The Sociological Context of the Assignment

The COVID-19 pandemic impacted educational institutions in a context of already decreasing public funding for education as well as an educational system stratified by race and gender. In California, the UC system of higher education has been defunded over recent decades, contributing to higher debt for undergraduates as well as stagnant wages, relative to cost of living increases, for graduate students. Our class reflected the demographics of the Sociology major, the largest undergraduate major at UCSB, in that the majority of students were either Latinx, Black, or Native American, the majority were women, and many were working class. As is similar in the K-12 schools they come from, our students experience high student faculty ratios in their classes relative to other students at the university. That is, sociology undergraduates have a relatively high student faculty ratio compared to other majors at UCSB, majors which are populated by students who are, on average, more economically privileged, and/or more likely to be white and/or male. Many UCSB sociology students work multiple jobs to both pay for college and to contribute to family income. Contribution to family income, by students, became even more critical as COVID-19 caused high unemployment rates. As such, the economic precarity that was already an issue faced by many UCSB sociology students, was suddenly exacerbated in March of 2020 with the economic shutdowns in California and elsewhere. 

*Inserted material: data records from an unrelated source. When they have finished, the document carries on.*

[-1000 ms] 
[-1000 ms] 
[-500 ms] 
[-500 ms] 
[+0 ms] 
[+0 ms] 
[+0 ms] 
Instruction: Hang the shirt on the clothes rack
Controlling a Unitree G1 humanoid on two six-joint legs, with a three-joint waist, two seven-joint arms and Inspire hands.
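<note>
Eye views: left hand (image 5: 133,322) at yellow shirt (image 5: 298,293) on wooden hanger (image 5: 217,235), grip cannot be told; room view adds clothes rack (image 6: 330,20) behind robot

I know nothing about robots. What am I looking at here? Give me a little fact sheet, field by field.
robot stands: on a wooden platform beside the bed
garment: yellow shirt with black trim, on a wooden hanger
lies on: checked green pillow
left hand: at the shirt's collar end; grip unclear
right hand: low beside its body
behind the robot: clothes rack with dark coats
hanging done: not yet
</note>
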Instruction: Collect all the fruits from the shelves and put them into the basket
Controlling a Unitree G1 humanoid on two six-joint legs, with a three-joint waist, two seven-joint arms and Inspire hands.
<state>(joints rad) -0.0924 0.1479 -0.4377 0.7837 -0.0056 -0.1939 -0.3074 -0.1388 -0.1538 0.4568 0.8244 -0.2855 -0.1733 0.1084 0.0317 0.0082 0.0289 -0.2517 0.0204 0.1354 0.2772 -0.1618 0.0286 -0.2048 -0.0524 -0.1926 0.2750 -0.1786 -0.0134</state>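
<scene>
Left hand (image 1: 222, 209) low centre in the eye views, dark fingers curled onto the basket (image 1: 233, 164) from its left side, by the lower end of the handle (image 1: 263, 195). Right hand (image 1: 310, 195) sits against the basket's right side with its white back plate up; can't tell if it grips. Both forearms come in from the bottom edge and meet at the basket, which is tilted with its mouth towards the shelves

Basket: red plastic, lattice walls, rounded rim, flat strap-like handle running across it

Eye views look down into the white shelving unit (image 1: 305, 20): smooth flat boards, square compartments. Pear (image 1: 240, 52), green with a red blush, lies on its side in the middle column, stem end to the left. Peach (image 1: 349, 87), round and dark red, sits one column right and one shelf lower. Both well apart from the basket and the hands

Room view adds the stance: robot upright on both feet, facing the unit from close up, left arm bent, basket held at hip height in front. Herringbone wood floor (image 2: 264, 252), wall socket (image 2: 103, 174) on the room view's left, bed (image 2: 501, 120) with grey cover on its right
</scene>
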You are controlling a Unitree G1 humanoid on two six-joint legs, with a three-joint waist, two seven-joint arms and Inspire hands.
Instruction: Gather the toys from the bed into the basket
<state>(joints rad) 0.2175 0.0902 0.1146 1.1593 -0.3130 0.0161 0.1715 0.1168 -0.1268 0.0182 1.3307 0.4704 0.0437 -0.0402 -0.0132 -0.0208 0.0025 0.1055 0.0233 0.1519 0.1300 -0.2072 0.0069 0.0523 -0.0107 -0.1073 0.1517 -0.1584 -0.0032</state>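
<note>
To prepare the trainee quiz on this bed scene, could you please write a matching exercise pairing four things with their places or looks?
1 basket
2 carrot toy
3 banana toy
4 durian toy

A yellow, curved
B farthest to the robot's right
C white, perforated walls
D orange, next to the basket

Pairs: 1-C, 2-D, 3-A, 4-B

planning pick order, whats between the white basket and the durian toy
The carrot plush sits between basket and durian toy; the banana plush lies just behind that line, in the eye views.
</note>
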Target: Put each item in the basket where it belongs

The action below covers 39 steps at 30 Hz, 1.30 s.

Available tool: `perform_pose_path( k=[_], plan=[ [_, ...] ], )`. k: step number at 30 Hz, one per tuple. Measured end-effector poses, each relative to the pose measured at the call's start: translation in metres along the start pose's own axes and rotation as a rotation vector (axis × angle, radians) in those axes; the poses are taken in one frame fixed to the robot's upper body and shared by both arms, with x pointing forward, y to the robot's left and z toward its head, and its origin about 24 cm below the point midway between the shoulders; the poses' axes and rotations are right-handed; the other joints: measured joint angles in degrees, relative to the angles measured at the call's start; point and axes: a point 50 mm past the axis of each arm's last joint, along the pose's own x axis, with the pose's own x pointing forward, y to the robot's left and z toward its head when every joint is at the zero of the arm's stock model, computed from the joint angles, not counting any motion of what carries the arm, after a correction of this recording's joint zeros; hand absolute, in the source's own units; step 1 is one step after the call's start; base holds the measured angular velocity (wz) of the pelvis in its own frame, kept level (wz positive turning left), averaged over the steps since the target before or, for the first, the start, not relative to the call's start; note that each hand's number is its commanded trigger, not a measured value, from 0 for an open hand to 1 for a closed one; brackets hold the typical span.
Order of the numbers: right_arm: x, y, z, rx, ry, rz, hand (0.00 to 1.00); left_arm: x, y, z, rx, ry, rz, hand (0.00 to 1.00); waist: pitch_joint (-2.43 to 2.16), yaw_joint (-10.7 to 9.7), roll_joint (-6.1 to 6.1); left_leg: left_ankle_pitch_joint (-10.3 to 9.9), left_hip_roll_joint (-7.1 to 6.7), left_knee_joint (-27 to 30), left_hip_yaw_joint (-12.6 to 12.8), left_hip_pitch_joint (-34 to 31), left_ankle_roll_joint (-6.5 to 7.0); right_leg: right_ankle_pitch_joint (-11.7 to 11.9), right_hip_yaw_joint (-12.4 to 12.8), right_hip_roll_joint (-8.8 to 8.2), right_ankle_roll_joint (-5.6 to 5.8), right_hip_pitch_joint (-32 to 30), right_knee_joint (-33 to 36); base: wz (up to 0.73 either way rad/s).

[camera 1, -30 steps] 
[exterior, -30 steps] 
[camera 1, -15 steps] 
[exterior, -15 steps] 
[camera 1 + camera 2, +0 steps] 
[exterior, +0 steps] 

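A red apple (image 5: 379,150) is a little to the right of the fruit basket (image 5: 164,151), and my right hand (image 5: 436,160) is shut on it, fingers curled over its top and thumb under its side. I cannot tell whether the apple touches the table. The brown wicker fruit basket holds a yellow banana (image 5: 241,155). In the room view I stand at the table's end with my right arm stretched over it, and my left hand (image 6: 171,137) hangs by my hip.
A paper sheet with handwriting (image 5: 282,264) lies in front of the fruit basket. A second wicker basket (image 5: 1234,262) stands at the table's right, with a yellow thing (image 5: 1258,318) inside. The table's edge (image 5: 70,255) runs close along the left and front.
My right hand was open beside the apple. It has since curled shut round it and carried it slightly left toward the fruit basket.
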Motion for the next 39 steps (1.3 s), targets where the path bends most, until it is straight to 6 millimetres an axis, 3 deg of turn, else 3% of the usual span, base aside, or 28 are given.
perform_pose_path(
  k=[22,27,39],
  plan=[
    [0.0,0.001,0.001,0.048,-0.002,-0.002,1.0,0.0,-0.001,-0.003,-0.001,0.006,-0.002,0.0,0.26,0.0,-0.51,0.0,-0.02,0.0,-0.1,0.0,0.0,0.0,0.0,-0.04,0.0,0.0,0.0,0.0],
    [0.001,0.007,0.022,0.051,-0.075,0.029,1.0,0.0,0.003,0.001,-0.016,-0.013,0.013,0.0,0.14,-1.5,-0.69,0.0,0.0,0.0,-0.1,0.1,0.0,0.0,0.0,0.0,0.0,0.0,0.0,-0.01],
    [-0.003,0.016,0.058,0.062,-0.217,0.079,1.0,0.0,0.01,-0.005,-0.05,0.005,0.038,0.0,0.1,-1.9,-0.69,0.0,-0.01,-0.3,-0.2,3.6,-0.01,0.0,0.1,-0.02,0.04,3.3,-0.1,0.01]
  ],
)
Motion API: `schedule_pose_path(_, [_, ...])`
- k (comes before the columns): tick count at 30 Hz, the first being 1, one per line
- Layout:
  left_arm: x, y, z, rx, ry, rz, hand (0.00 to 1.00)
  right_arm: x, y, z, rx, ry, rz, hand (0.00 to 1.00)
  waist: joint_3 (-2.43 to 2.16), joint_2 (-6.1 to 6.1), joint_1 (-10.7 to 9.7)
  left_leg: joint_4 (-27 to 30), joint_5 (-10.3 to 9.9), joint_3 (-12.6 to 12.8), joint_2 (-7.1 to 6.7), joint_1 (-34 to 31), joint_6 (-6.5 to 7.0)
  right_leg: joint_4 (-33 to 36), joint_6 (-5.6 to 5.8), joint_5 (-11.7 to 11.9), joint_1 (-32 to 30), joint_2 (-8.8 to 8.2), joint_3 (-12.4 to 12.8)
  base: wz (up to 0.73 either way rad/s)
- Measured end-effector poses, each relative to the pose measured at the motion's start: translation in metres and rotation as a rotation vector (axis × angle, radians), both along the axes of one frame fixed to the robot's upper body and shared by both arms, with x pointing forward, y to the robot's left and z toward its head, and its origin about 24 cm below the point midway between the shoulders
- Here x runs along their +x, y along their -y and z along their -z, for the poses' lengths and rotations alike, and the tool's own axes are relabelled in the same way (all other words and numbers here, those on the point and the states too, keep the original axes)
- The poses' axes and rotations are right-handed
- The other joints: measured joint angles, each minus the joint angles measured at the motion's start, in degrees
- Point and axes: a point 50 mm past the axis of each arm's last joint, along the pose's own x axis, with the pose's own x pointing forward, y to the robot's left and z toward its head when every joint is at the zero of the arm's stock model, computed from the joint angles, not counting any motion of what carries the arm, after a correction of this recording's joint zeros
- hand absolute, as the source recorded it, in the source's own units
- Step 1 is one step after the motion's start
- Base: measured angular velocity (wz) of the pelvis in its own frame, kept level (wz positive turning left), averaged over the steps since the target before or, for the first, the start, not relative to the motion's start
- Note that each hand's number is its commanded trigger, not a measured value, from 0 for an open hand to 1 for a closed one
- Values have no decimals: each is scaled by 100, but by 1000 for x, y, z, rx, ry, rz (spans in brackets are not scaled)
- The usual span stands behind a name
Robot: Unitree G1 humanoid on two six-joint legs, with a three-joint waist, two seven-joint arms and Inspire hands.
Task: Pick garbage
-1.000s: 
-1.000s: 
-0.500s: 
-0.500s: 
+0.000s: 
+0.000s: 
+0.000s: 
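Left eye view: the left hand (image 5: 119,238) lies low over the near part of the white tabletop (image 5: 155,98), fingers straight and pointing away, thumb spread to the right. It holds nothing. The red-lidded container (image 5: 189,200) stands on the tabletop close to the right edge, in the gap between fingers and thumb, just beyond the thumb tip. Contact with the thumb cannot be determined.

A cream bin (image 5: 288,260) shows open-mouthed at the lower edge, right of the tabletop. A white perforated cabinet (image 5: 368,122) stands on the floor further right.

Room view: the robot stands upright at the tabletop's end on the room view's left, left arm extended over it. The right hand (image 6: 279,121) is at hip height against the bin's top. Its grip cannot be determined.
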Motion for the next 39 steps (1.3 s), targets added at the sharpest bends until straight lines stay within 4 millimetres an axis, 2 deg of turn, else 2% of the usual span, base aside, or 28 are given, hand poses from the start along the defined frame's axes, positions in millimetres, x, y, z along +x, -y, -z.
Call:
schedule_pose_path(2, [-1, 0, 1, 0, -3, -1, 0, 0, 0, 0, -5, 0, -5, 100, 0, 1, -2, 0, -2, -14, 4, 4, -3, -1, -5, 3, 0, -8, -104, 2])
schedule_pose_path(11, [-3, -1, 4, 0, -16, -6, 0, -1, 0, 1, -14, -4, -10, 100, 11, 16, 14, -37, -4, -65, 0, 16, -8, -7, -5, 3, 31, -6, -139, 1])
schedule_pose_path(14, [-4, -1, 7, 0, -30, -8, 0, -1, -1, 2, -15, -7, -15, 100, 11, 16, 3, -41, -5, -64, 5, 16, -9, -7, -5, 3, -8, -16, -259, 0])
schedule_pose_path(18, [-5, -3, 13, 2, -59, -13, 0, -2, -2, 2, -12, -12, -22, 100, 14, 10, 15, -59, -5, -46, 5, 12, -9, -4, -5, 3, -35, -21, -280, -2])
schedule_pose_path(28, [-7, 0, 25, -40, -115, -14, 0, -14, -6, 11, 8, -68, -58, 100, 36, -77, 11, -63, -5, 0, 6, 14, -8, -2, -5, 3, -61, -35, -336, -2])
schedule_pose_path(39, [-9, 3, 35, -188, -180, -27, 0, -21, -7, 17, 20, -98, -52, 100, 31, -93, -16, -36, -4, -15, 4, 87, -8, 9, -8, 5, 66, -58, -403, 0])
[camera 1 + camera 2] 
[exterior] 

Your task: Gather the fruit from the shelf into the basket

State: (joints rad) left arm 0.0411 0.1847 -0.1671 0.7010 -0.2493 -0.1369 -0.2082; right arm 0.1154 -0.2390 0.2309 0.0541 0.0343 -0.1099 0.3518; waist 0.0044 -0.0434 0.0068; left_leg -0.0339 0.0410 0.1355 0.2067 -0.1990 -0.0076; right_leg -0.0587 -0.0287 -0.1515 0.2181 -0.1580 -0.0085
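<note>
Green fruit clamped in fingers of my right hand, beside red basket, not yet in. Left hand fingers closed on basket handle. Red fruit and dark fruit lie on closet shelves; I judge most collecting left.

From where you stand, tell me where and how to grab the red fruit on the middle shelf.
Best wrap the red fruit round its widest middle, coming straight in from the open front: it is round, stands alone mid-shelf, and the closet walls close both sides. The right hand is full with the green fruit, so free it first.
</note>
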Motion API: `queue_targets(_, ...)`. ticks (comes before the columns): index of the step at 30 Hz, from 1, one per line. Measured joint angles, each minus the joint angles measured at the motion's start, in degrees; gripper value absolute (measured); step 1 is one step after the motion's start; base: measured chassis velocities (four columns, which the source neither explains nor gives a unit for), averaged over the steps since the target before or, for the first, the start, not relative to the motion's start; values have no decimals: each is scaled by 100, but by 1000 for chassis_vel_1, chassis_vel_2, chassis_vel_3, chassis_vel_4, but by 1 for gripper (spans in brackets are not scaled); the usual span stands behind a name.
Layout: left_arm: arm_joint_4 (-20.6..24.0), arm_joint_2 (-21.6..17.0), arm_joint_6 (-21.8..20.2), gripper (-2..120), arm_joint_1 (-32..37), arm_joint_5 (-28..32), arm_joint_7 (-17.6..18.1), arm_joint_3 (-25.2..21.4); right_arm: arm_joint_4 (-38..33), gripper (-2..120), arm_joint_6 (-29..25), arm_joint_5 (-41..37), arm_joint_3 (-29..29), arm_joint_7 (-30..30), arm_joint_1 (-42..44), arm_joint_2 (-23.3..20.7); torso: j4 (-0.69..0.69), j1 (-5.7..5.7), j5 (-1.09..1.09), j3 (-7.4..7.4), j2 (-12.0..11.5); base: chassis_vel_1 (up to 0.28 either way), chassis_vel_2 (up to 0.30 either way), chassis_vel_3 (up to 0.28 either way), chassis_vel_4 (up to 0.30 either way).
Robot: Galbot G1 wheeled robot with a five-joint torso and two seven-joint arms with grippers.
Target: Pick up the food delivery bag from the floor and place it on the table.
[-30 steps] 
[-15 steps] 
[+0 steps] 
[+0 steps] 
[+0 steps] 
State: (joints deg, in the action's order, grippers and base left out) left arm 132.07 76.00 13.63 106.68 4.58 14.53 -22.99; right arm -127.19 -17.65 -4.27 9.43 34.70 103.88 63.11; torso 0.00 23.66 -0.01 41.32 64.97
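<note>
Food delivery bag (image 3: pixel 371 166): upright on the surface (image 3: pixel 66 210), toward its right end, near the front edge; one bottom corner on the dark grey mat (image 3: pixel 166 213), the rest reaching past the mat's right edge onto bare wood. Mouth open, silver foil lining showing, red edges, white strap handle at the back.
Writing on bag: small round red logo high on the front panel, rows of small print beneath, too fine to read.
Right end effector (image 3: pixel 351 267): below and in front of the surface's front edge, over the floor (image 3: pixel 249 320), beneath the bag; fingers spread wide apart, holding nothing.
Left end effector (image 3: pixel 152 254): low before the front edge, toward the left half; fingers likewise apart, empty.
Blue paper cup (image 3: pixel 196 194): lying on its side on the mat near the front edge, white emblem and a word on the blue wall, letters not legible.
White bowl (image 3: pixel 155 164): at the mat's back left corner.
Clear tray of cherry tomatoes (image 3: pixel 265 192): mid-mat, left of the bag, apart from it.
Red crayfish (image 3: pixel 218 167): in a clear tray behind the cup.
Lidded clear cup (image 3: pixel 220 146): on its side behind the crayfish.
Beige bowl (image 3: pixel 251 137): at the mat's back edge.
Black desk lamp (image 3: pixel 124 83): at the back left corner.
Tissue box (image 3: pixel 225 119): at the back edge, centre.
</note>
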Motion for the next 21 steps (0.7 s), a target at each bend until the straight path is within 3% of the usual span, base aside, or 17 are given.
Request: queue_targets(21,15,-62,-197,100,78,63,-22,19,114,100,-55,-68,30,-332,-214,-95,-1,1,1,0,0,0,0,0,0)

Because of her own economic precarity and reliance on a service job to pay rent, Gonzales was also disadvantaged by these same gendered and racialized systems of work and inequitable exposure to COVID-19. At the time the assignment was due, Gonzales, a PhD student in sociology, was grappling with uncertainty and anxiety about potentially losing her service job that she is dependent on to pay her rent in a region with an extremely high cost of housing. Working 10 to 15 hours a week at a wine tasting room catering to tourists, she earns at least half of what she is paid as a graduate student per month. Gonzales’s social location, working a service job to pay rent, as many of our undergraduate students do, gave her special insight to the students’ perspectives on the assignment.

Sometimes as faculty it is easy to forget that both undergraduate and graduate students are also part of the systems of inequality that we are teaching about. Taylor’s discussions with Gonzales regarding the students’ essays caused Taylor to reflect on the ways that our students were often disadvantaged by the same gendered and racialized systems of work and inequitable exposure to COVID-19 that we asked them to write about. For both Gonzales and Taylor, thinking and writing about this assignment, as well as grading it, helped us to connect our own experiences to the social institutions we, and the undergraduates, are all embedded in. 

The assignment also gave Gonzales an idea for a paper related to her dissertation. Reading the Contexts articles and blogs, and reading the students’ responses, led Gonzales to a deeper understanding about how COVID-19 is a racialized, intersectional health issue. This understanding was reflected in a subsequent manuscript and dissertation chapter. In sum, this assignment, developed in a time of uncertainty, anxiety, and change in the lives of both ourselves and our students, was a learning experience, and a chance to use all of our sociological imaginations. 


Gabrielle G. Gonzales is a graduate student in the department of Sociology at the University of California, Santa Barbara.

Catherine J. Taylor is an Associate Professor of Sociology at the University of California, Santa Barbara. Her main research and teaching areas include gender, work, health, social psychology, and social inequality.